EPJ Web of Conferences
Volume 16, 2011Research, Science and Technology of Brown Dwarfs and Exoplanets: Proceedings of an International Conference held in Shangai on Occasion of a Total Eclipse of the Sun
|Number of page(s)||14|
|Published online||18 July 2011|
CoRoT’s first seven planets: An overview*
1 Institute for Astronomy, Türkenschanzstrasse 17, 1180 Vienna, Austria
2 LUTH, Observatoire de Paris-Meudon, 5 place J. Jansen, 92195 Meudon, Paris, France
3 Space Research Institute, Austrian Academy of Sciences, Schmiedlstrasse 6, 8042 Graz, Austria
4 Laboratoire d’Astrophysique de Marseille, Technopole de Marseille-Etoile, 13388 Marseille Cedex 13, France
5 Thüringer Landessternwarte Tautenburg, Sternwarte 5, 07778 Tautenburg, Germany
The up to 150 day uninterrupted high-precision photometry of about 100000 stars – provided so far by the exoplanet channel of the CoRoT space telescope – gave a new perspective on the planet population of our galactic neighbourhood. The seven planets with very accurate parameters widen the range of known planet properties in almost any respect. Giant planets have been detected at low metallicity, rapidly rotating and active, spotted stars. CoRoT-3 populated the brown dwarf desert and closed the gap of measured physical properties between standard giant planets and very low mass stars. CoRoT extended the known range of planet masses down-to 5 Earth masses and up to 21 Jupiter masses, the radii to less than 2 Earth radii and up to the most inflated hot Jupiter found so far, and the periods of planets discovered by transits to 9 days.

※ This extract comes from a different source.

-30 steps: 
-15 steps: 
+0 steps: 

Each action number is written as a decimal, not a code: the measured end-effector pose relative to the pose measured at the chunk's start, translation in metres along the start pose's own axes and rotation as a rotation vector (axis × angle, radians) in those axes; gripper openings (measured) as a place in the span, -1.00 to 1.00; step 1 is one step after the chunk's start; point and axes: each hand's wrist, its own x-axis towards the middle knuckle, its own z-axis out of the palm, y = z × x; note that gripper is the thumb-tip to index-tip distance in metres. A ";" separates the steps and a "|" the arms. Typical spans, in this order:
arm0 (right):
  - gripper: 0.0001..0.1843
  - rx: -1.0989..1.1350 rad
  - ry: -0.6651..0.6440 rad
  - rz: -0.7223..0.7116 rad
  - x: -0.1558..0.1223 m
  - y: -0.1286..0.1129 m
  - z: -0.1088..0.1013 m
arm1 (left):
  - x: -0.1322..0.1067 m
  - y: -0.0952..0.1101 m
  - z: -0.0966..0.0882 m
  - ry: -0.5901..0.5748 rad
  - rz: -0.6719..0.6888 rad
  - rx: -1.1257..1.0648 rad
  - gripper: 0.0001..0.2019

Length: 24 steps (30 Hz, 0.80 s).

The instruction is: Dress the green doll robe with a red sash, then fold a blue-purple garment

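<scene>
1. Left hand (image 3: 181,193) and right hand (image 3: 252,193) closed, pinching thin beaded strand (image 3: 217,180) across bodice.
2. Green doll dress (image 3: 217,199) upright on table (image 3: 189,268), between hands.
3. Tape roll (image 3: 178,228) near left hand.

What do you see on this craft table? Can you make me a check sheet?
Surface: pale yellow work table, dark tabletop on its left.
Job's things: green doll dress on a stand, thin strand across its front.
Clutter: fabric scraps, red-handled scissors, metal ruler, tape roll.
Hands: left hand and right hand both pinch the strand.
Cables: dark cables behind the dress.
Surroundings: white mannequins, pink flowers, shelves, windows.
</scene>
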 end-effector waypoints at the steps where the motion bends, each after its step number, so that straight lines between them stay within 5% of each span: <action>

Two CoRoT planets have host stars with the lowest content of heavy elements known to show a transit hinting towards a different planet-host-star-metallicity relation then the one found by radial-velocity search programs. Finally the properties of the CoRoT-7b prove that terrestrial planets with a density close to Earth exist outside the Solar System. The detection of the secondary transit of CoRoT-1 at the 10−5-level and the very clear detection of the 1.7 Earth radii of CoRoT-7b at 3.5 10−4 relative flux are promising evidence of CoRoT being able to detect even smaller, Earth sized planets.